Aim of the exercise:
Although pictures appear in the entries below, leave them out and print exactly the lines from the first line through the line containing "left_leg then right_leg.".

[Saved data entries]
---*---
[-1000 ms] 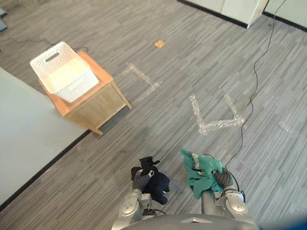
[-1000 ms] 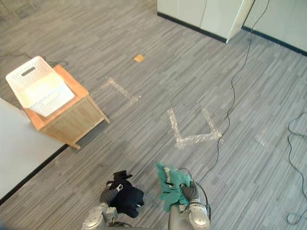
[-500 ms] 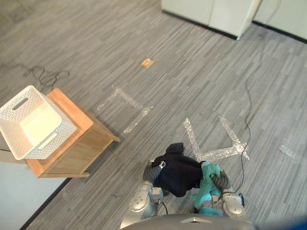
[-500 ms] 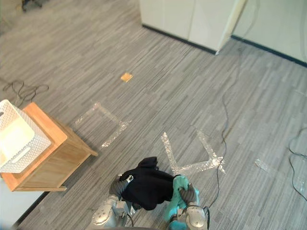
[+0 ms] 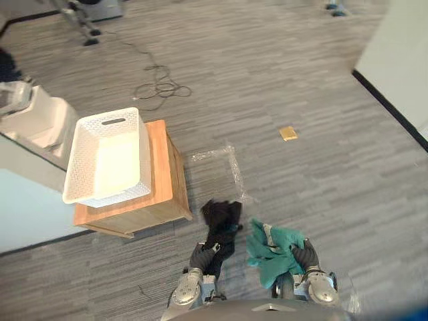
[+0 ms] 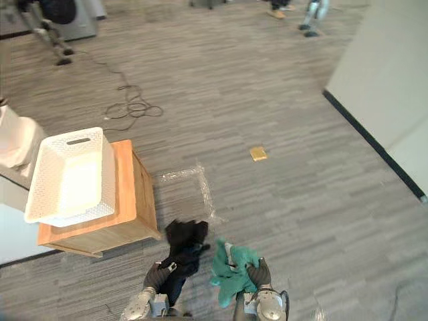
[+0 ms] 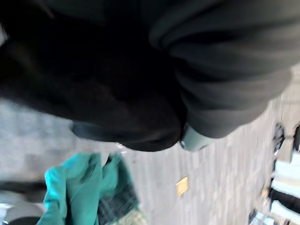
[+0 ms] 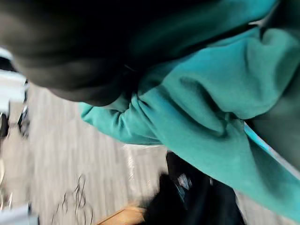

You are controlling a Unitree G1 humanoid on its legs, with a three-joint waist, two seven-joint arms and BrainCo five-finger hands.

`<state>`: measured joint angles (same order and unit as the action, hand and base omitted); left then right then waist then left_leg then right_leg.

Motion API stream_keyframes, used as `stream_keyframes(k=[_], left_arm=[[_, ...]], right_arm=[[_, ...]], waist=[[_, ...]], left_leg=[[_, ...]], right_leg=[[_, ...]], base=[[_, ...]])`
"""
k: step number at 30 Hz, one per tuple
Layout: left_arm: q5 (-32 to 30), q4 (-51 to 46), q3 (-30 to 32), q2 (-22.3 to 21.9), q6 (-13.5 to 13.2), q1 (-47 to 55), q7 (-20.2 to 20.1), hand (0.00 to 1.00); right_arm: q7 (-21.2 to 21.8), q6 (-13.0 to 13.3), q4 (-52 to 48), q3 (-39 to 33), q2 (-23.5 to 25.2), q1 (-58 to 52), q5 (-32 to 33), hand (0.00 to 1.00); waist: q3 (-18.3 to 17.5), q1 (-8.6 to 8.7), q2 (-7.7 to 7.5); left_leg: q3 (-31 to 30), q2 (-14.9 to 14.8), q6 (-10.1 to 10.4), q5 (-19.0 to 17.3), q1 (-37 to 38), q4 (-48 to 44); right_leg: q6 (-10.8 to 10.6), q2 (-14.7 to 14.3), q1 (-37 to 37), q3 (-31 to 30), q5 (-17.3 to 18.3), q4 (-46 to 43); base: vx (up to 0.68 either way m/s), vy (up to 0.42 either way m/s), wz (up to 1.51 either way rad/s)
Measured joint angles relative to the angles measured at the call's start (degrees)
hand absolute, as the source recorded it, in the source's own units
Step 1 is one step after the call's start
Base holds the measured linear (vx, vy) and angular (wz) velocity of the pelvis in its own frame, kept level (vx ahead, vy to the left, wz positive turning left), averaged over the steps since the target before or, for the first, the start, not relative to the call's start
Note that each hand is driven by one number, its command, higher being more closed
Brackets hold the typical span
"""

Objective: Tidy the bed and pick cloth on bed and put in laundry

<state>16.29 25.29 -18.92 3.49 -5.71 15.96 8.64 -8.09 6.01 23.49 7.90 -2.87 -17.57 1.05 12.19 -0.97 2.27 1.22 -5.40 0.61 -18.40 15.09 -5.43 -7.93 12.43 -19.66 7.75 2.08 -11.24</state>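
Since the earlier frame the head camera had swung round. The black cloth point(image 5: 221, 223), spread wide and touching the teal cloth point(image 5: 270, 248) half a second before, was now drawn in narrow and hung apart from it.

Left eye view: the left hand point(image 5: 200, 255) was clenched on the lower end of the black cloth, which reached forward from it above the floor point(image 5: 321, 187). The right hand point(image 5: 306, 255) was clenched on the teal cloth, bunched just beside it. Both cloths were held low in front of the robot. The white laundry basket point(image 5: 110, 160) stood empty on a small wooden desk point(image 5: 160, 167), ahead and to the left of the black cloth, near it but not touching. Tape marks point(image 5: 231, 167) lay on the floor by the desk, and a tan square point(image 5: 288, 133) lay well beyond.

Right eye view: the same arrangement was noted, with a gap of floor between the two cloths.

Left wrist view: black cloth was gathered against the hand's dark ribbed cover point(image 7: 225, 70). The teal cloth hung beyond it, and the tan square showed on the floor.

Right wrist view: teal cloth was wrapped close over the right hand. The black cloth and a corner of the desk showed past it.
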Motion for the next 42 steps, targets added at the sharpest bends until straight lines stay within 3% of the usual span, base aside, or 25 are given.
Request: stream_keyframes(k=[1, 2, 6, 7, 9, 11, 13, 15, 17, 18, 19, 20, 21, 23, 25, 28, 29, 31, 32, 34, 37, 39, 40, 41, 42], left_arm=[[-0.1, 0.4, -0.3, -0.1, 0.1, 0.0, 0.0, 1.00], [-0.1, 1.4, -0.6, -1.8, 0.1, -0.3, 0.1, 1.00], [-2.0, 5.9, -0.4, -4.4, -0.1, -1.3, 0.0, 1.00], [-1.8, 6.3, 1.6, -4.6, 0.0, -1.6, 0.1, 1.00], [-1.0, 6.3, 2.4, -4.3, 0.0, -1.4, 0.3, 1.00], [0.2, 4.0, 2.8, -4.0, -0.1, -0.9, 0.4, 1.00], [0.3, 2.1, 3.0, -4.1, -0.2, 0.3, 0.3, 1.00], [0.5, -0.6, 3.2, -4.2, -0.2, 1.3, 0.3, 1.00], [0.5, -2.1, 3.2, -4.3, -0.2, 1.4, 0.0, 1.00], [0.5, -2.7, 3.2, -4.5, -0.1, 1.5, -0.1, 1.00], [0.5, -3.4, 3.2, -4.7, -0.1, 1.8, -0.2, 1.00], [0.3, -3.7, 3.4, -4.6, 0.1, 1.5, -0.4, 1.00], [0.0, -4.7, 4.3, -4.6, 0.4, 0.6, -0.9, 1.00], [-0.1, -7.4, 5.5, -5.1, 0.6, 0.7, -1.3, 1.00], [-0.2, -8.3, 6.2, -5.1, 0.6, 0.6, -1.3, 1.00], [-0.3, -8.3, 6.3, -4.7, 0.8, 1.2, -1.2, 1.00], [-0.6, -8.3, 6.4, -4.2, 0.9, 1.5, -1.2, 1.00], [-2.4, -8.4, 6.3, -3.3, 0.9, 1.8, -1.2, 1.00], [-2.5, -8.3, 6.5, -2.8, 0.8, 2.0, -1.2, 1.00], [-2.6, -8.2, 7.2, -2.5, 0.7, 2.2, -1.1, 1.00], [-4.6, -8.0, 7.5, -2.6, 0.5, 2.4, -1.1, 1.00], [-4.7, -7.9, 8.6, -2.5, 0.4, 2.6, -1.0, 1.00], [-5.0, -7.7, 9.4, -1.8, 0.4, 3.0, -1.1, 1.00], [-5.6, -5.4, 10.4, -3.3, 0.7, 2.7, -1.0, 1.00], [-5.9, -5.6, 10.4, -3.5, 0.6, 3.4, -1.2, 1.00]], right_arm=[[0.0, -0.1, 0.2, 0.4, 0.4, 0.1, -0.1, 1.00], [-0.1, -0.2, 0.4, -0.3, -0.4, 1.1, -0.1, 1.00], [-0.5, -0.6, 0.4, -0.1, -0.5, 1.7, -0.2, 1.00], [-0.3, -0.6, 0.8, 1.8, -1.0, 1.3, -0.2, 1.00], [0.1, -0.7, 1.0, 3.7, -1.6, 1.1, -0.3, 1.00], [0.2, -0.7, 1.0, 4.3, -1.7, 1.4, -0.3, 1.00], [0.1, -0.9, 1.0, 4.3, -1.7, 1.6, -0.3, 1.00], [0.1, -1.3, 1.0, 4.3, -1.7, 2.3, -0.3, 1.00], [0.1, -1.3, 0.9, 4.4, -1.8, 2.6, -0.8, 1.00], [0.1, -1.3, 0.7, 4.3, -1.9, 2.4, -1.3, 1.00], [0.1, -1.3, 0.5, 4.4, -2.0, 2.1, -1.4, 1.00], [-0.1, -2.1, 1.2, 4.6, -1.2, 2.4, -2.0, 1.00], [-0.3, -2.2, 1.1, 4.6, -0.4, 2.6, -2.4, 1.00], [-1.0, -2.4, 1.1, 4.4, -0.5, 3.7, -2.4, 1.00], [-1.0, -2.6, 1.2, 4.3, -0.3, 4.5, -2.4, 1.00], [-0.6, -2.3, 1.4, 4.4, -0.3, 4.2, -2.5, 1.00], [-0.1, -2.3, 1.4, 4.4, -0.1, 3.6, -2.5, 1.00], [0.3, -2.3, 1.3, 4.3, 0.1, 2.5, -2.5, 1.00], [0.6, -2.2, 1.0, 4.3, 0.2, 1.3, -2.5, 1.00], [1.0, -2.2, 0.9, 4.5, 0.3, 0.8, -2.5, 1.00], [1.1, -2.2, 0.4, 4.0, 0.0, 1.8, -2.5, 1.00], [1.0, -2.0, 0.0, 3.8, 0.1, 2.2, -2.4, 1.00], [1.0, -1.9, 0.0, 3.9, 0.6, 2.1, -2.4, 1.00], [1.1, -2.2, 0.6, 3.8, -0.8, 2.9, -2.4, 1.00], [0.9, -2.2, 0.2, 3.7, -1.1, 2.9, -2.4, 1.00]], waist=[[-0.1, 0.10, -0.13], [0.0, -0.59, 1.73], [0.0, 0.16, 3.31], [0.3, 0.05, 3.74], [0.4, -0.85, 3.79], [0.5, -2.03, 3.89], [0.5, -2.07, 3.88], [0.6, -3.26, 3.88], [0.8, -3.29, 3.48], [0.9, -3.16, 3.45], [0.8, -3.22, 3.71], [0.3, -2.87, 1.32], [0.2, -2.40, -0.60], [0.2, -2.40, -0.74], [0.2, -3.07, -1.19], [0.1, -2.65, -1.42], [-0.2, -2.33, -0.90], [-0.8, -1.01, -0.55], [-1.8, -0.18, -0.76], [-2.2, 0.39, -0.94], [-1.9, 0.87, -0.01], [-1.9, 0.49, -1.31], [-2.0, 0.22, -3.22], [-2.0, -0.31, -0.55], [-2.1, -0.08, -0.42]], left_leg=[[-1.3, -2.2, 2.6, -1.9, 2.5, 1.4], [-1.8, -4.4, 2.4, -0.9, 2.3, 0.9], [-4.1, -7.1, 2.3, 5.3, -2.8, -15.4], [-3.4, -10.0, 2.3, 14.0, -9.4, -30.6], [-0.8, -13.0, 2.7, 20.0, -13.0, -39.1], [7.2, -15.0, 1.1, 12.9, -20.2, -52.1], [11.7, -13.6, 1.4, 8.7, -23.5, -52.8], [15.6, -9.5, 1.8, 3.8, -28.5, -45.8], [22.1, -6.5, 1.2, 3.5, -31.4, -33.9], [27.3, -5.7, 0.2, 5.9, -32.2, -27.5], [32.0, -5.4, -3.4, 8.9, -32.0, -22.9], [37.4, -3.3, -10.8, 8.3, -30.0, -21.9], [43.2, -2.4, -11.8, 8.0, -30.3, -22.2], [46.8, -2.1, -15.9, 3.6, -29.5, -22.7], [43.7, 0.1, -14.3, -0.1, -26.1, -20.4], [36.2, 4.8, -12.1, -0.1, -18.3, -14.6], [32.4, 6.1, -11.3, 0.3, -15.3, -12.3], [25.8, 7.4, -10.1, 1.1, -12.1, -9.7], [21.2, 7.8, -9.4, 1.5, -11.9, -8.6], [13.9, 7.7, -8.4, 2.2, -11.3, -8.1], [2.7, 5.4, -5.5, 3.5, -11.1, -7.7], [-1.5, 5.1, -2.6, 3.4, -11.5, -7.7], [-4.0, 5.5, 0.0, 1.9, -11.1, -8.1], [-6.0, 2.8, 1.9, 2.1, -11.7, -8.5], [-6.2, 2.0, 3.0, 2.6, -12.0, -8.6]], right_leg=[[-0.6, -1.0, -0.6, -1.2, -7.9, -2.6], [1.1, -2.9, -2.4, -1.3, -4.2, -8.1], [3.8, -3.6, 0.2, 2.1, 5.0, -16.0], [5.4, -4.9, 5.7, 4.7, 7.4, -14.5], [6.9, -6.7, 10.3, 6.1, 8.6, -11.0], [8.3, -7.6, 17.1, 6.5, 9.2, -5.7], [8.4, -7.7, 22.3, 6.6, 9.2, -1.3], [7.6, -7.3, 27.7, 7.4, 9.4, 1.9], [5.2, -6.4, 31.8, 8.3, 11.0, 3.6], [3.7, -6.2, 34.0, 8.8, 12.0, 4.4], [2.4, -6.5, 35.4, 9.1, 12.8, 4.6], [0.8, -4.6, 37.3, 10.0, 14.1, 4.5], [0.6, -3.4, 37.3, 11.3, 13.3, 4.1], [0.7, -4.2, 38.1, 12.5, 11.1, 2.5], [-1.4, -3.5, 36.6, 11.9, 9.7, -8.1], [-3.3, -0.2, 27.1, 8.1, 8.0, -39.5], [-2.4, 0.9, 23.0, 8.3, 8.4, -48.0], [0.7, 3.3, 17.8, 10.1, 10.2, -51.2], [3.1, 4.3, 14.2, 10.3, 11.6, -48.6], [4.5, 3.8, 9.9, 7.3, 12.9, -40.4], [2.4, -3.8, 8.1, -6.2, 12.4, -16.4], [1.3, -5.3, 8.3, -14.4, 6.6, -3.1], [-0.8, -4.5, 8.7, -17.1, -2.0, 1.2], [0.4, -6.1, 10.3, -13.5, -1.4, 0.3], [0.9, -6.3, 11.2, -12.2, -0.3, 0.7]], base=[[0.59, -0.460, 0.66], [0.57, -0.443, 0.44], [0.58, -0.440, 0.44], [0.55, -0.342, 0.47], [0.42, -0.189, 0.24], [0.44, -0.140, 0.10], [0.49, -0.083, 0.08], [0.56, 0.021, -0.05], [0.53, 0.119, 0.04], [0.56, 0.170, 0.18], [0.56, 0.207, 0.52], [0.57, 0.206, 0.87], [0.57, 0.211, 1.08], [0.57, 0.246, 1.07], [0.61, 0.291, 1.09], [0.45, 0.126, 1.32], [0.34, 0.021, 1.29], [0.42, -0.058, 1.90], [0.36, -0.086, 2.06], [0.38, -0.202, 2.04], [0.39, -0.320, 1.99], [0.30, -0.404, 1.80], [0.28, -0.467, 1.43], [0.27, -0.445, 1.46], [0.24, -0.373, 1.26]])
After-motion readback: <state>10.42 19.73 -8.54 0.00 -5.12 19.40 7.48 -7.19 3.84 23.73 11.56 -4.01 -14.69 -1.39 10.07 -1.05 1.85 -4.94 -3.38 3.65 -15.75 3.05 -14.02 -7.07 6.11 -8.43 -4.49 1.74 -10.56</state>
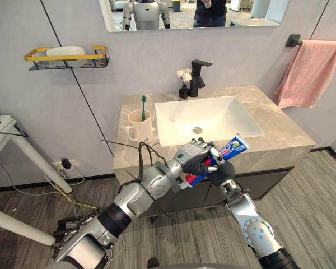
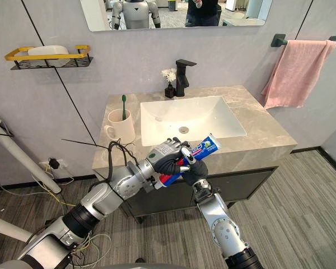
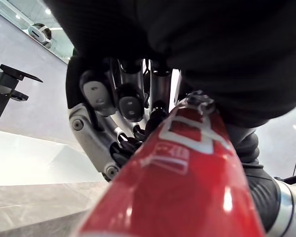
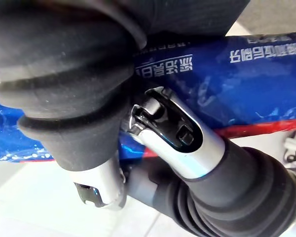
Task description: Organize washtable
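Gripping the toothpaste tube [image 1: 233, 148] over the desk's [image 1: 280, 131] front edge, left hand [image 1: 194, 152] and right hand [image 1: 219, 175] both curl fingers round it. The cap end points down and left, toward the cup's [image 1: 140, 124] side, nearer the left arm.

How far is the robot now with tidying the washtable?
Done: the green toothbrush stands in the mug beside the sink. In hand: the left hand and the right hand both grip the toothpaste tube over the counter's front edge. Left: putting the tube away, perhaps in the mug.
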Available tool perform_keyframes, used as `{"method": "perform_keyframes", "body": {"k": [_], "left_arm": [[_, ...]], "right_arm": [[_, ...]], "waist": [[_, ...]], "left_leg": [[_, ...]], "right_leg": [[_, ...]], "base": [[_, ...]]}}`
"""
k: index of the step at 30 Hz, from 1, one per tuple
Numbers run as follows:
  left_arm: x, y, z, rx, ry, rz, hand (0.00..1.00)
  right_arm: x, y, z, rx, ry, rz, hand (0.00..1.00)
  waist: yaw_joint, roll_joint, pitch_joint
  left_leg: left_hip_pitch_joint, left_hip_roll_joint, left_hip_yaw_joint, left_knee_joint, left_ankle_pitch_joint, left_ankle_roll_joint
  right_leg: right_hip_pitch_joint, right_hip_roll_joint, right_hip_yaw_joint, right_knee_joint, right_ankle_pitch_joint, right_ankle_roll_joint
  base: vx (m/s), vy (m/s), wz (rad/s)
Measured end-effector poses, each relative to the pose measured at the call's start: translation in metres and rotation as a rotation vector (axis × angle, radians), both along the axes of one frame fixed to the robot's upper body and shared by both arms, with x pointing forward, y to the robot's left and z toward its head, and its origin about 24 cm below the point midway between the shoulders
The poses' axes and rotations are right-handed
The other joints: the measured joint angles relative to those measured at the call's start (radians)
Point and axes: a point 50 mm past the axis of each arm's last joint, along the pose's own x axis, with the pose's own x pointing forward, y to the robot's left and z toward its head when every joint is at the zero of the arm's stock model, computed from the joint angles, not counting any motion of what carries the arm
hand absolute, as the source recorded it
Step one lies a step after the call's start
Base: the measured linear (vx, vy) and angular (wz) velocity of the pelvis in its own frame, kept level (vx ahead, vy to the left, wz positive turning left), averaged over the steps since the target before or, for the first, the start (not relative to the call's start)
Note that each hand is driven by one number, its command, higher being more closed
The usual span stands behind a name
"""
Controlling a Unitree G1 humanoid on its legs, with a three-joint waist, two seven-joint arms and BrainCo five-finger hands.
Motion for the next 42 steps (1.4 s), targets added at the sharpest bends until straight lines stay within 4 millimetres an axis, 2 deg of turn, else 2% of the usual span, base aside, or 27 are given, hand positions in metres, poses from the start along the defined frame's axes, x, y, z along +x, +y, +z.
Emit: {"method": "perform_keyframes", "body": {"k": [2, 3, 9, 16, 24, 30, 34, 37, 39, 40, 42], "left_arm": [[-0.001, 0.001, 0.0, -0.006, 0.004, 0.004, 1.0], [-0.002, 0.002, -0.001, -0.015, 0.012, 0.008, 0.0], [-0.007, 0.014, -0.001, -0.045, 0.048, 0.037, 0.0], [-0.011, 0.03, 0.008, -0.098, 0.056, 0.081, 0.0], [-0.017, 0.054, 0.024, -0.262, 0.1, 0.115, 0.0], [-0.019, 0.072, 0.028, -0.369, 0.126, 0.165, 0.0], [-0.015, 0.1, 0.037, -0.456, 0.103, 0.288, 0.0], [-0.01, 0.17, 0.047, -0.565, 0.012, 0.633, 0.0], [-0.016, 0.192, 0.045, -0.58, -0.01, 0.731, 0.0], [-0.02, 0.196, 0.041, -0.577, 0.003, 0.752, 0.0], [-0.024, 0.196, 0.035, -0.582, 0.025, 0.757, 0.0]], "right_arm": [[0.0, 0.0, 0.0, -0.007, -0.003, 0.0, 1.0], [0.0, 0.001, 0.0, -0.016, -0.006, 0.001, 1.0], [-0.001, 0.007, 0.0, -0.042, -0.013, 0.02, 1.0], [0.001, 0.02, 0.005, -0.03, -0.034, 0.048, 1.0], [0.005, 0.036, 0.017, 0.004, -0.09, 0.081, 1.0], [0.007, 0.04, 0.022, 0.053, -0.105, 0.072, 1.0], [0.008, 0.033, 0.025, 0.07, -0.128, 0.036, 1.0], [0.008, -0.007, 0.028, 0.09, -0.158, -0.158, 1.0], [0.008, -0.027, 0.032, 0.098, -0.184, -0.255, 1.0], [0.008, -0.034, 0.034, 0.104, -0.2, -0.289, 1.0], [0.008, -0.035, 0.035, 0.107, -0.207, -0.297, 1.0]], "waist": [[0.0, 0.001, 0.0], [-0.001, 0.002, 0.0], [0.003, 0.016, 0.0], [0.023, 0.028, 0.001], [0.05, 0.034, 0.004], [0.053, 0.036, 0.01], [0.053, 0.032, 0.022], [0.053, 0.03, 0.027], [0.055, 0.029, 0.027], [0.055, 0.029, 0.027], [0.055, 0.028, 0.027]], "left_leg": [[0.0, 0.001, 0.001, 0.0, 0.0, 0.0], [0.0, 0.002, 0.002, 0.0, 0.0, 0.0], [-0.001, 0.005, 0.005, 0.0, -0.001, -0.001], [-0.004, 0.005, -0.001, 0.0, -0.001, -0.001], [-0.006, 0.004, -0.008, 0.0, -0.001, -0.001], [-0.007, 0.003, -0.013, 0.0, -0.001, -0.001], [-0.009, 0.002, -0.027, 0.0, -0.001, -0.001], [-0.014, 0.001, -0.031, 0.0, -0.001, -0.001], [-0.014, -0.001, -0.032, 0.0, -0.001, -0.001], [-0.014, -0.003, -0.032, 0.0, -0.001, 0.0], [-0.014, -0.003, -0.034, 0.0, 0.0, 0.0]], "right_leg": [[-0.001, 0.001, 0.002, -0.001, 0.0, 0.0], [-0.001, 0.002, 0.003, -0.001, 0.0, 0.0], [-0.002, 0.005, 0.004, -0.004, 0.0, 0.0], [0.0, 0.006, -0.01, -0.007, 0.0, 0.0], [0.003, 0.005, -0.022, -0.003, -0.002, 0.0], [0.003, 0.004, -0.026, -0.002, -0.01, -0.005], [0.008, 0.004, -0.041, -0.001, -0.013, -0.005], [0.008, 0.004, -0.051, -0.001, -0.017, -0.005], [0.01, 0.001, -0.053, -0.001, -0.018, -0.005], [0.01, 0.0, -0.056, 0.0, -0.016, -0.007], [0.013, 0.0, -0.059, 0.0, -0.015, -0.007]], "base": [[0.0, 0.0, 0.0], [0.02, -0.003, -0.03], [0.0, -0.001, -0.01], [0.0, 0.0, 0.02], [0.01, 0.001, 0.02], [0.0, 0.001, 0.01], [0.02, 0.003, 0.11], [0.02, 0.0, 0.09], [0.05, 0.003, 0.03], [0.06, 0.005, 0.05], [0.04, -0.002, 0.04]]}}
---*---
The completed task:
[-1000 ms] 
[-1000 ms] 
[-500 ms] 
[-500 ms] 
[+0 ms] 
[+0 ms] 
[+0 ms] 
[+0 ms] 

You are controlling a Unitree G1 humanoid on its legs, with a three-joint waist, two seven-joint arms and BrainCo five-finger hands.

`<state>`: measured joint angles (same order and unit as the action, hand and base omitted); left then right then waist then left_leg then right_leg.

The answer was given in full.